8 Schul- und Bethaus Wuschewier

Der seltsame Ortsname des 1757 gegründeten Kolonistendorfes bezieht sich auf ein Fließ, Wuschewiere, an dem die Siedlung entstand. Schon sieben Jahre später errichtete man ein stattliches Fachwerkhaus, das sich äußerlich in keiner Weise von den umliegenden Behausungen unterschied. Wuschewier ist wohl das eindrucksvollste Beispiel an Einfachheit und Multifunktionalität. Der Bau vereinte Betsaal, Schulstube, Lehrer- und Hirtenwohnung unter einem Dach. Mitte des 19. Jahrhunderts waren Erweiterungen nötig, denn 1850 gab es 140 Schulkinder. Und obwohl mehrere An- und Umbauten erfolgten, Flutkatastrophen massive Schäden verursachten, blieb das Gebäude mit dem Rohrdach bis heute erhalten. Der Kirchturm wurde 1855 errichtet, Glockenläuten kam in Gebrauch. Bis dahin war der Ruf zum Gottesdienst von Nachbar zu Nachbar durch Klappbrettchen angekündigt worden. Konfessionelle Differenzen prägten das soziale Leben, die Dorfgemeinschaft war tief gespalten. Die Altlutheraner lehnten die neue Gottesdienstordnung ab, viele von Ihnen wanderten in die USA aus. Die Schulchronik berichtet von Auswanderungswellen in den Jahren 1842, 1848 und 1856.

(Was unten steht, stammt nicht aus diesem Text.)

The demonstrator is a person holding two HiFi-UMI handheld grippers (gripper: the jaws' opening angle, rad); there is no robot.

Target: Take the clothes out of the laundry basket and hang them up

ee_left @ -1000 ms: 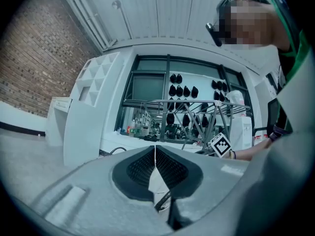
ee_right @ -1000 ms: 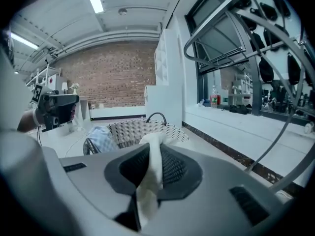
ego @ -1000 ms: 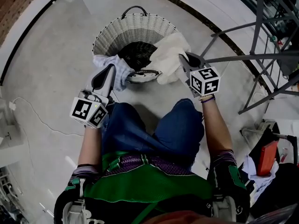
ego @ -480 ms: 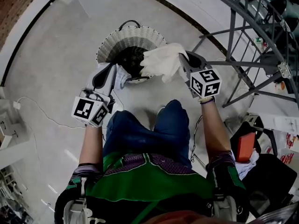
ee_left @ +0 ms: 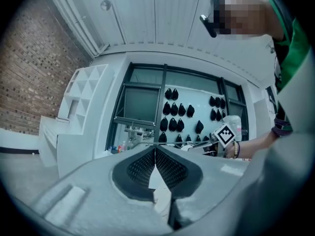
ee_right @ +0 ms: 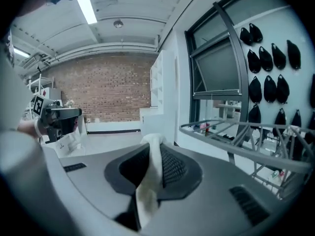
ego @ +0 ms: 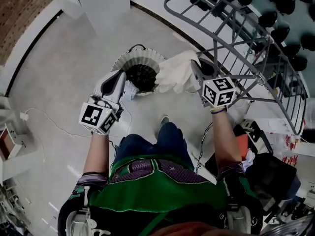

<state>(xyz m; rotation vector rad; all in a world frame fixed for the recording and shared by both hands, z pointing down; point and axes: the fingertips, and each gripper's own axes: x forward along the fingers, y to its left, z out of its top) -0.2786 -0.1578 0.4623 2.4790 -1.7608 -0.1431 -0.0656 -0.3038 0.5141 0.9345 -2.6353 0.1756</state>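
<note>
The wicker laundry basket (ego: 139, 59) stands on the floor far below my hands. My right gripper (ego: 196, 64) is shut on a cream cloth (ego: 176, 73), which hangs over the basket's right side; a fold of that cream cloth (ee_right: 149, 181) sits pinched between the pads (ee_right: 172, 167). My left gripper (ego: 121, 76) is shut on a pale bluish cloth (ego: 129, 89), a thin strip of which (ee_left: 158, 182) shows between its pads. I cannot tell whether the two cloths are joined. The grey drying rack (ego: 231, 38) stands at the right, beyond the right gripper.
A white shelf unit (ego: 101, 6) stands at the back left. A cable (ego: 47, 128) runs across the floor at the left. A black bag (ego: 266, 178) and an orange item (ego: 241, 145) lie at the right. Dark objects (ego: 275, 14) hang on the wall behind the rack.
Both grippers have risen high above the basket, lifting their cloths out of it. The basket now looks smaller and farther below, and more of the drying rack is in view.
</note>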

Man betritt den Kirchsaal durch einen kleinen Vorraum von der Straße aus. Der Innenraum überrascht durch seine Großzügigkeit. Der Fußboden ist mit roten Ziegeln ausgelegt, die Emporenbrüstungen tragen ein gedecktes Rot. Der einfache Altar, ein Taufstein, ein Lesepult und die Mickley-Orgel von 1850 ergänzen die Innenausstattung.

1995 gründete sich wegen dringenden Sanierungsbedarfs ein Förderverein, zahlreiche Unterstützer brachten das Geld für die notwendigen Arbeiten auf. Die Einweihung nach Abschluss der Sanierung des Betsaals fand am 27. September 1997 mit einem Festgottesdienst statt.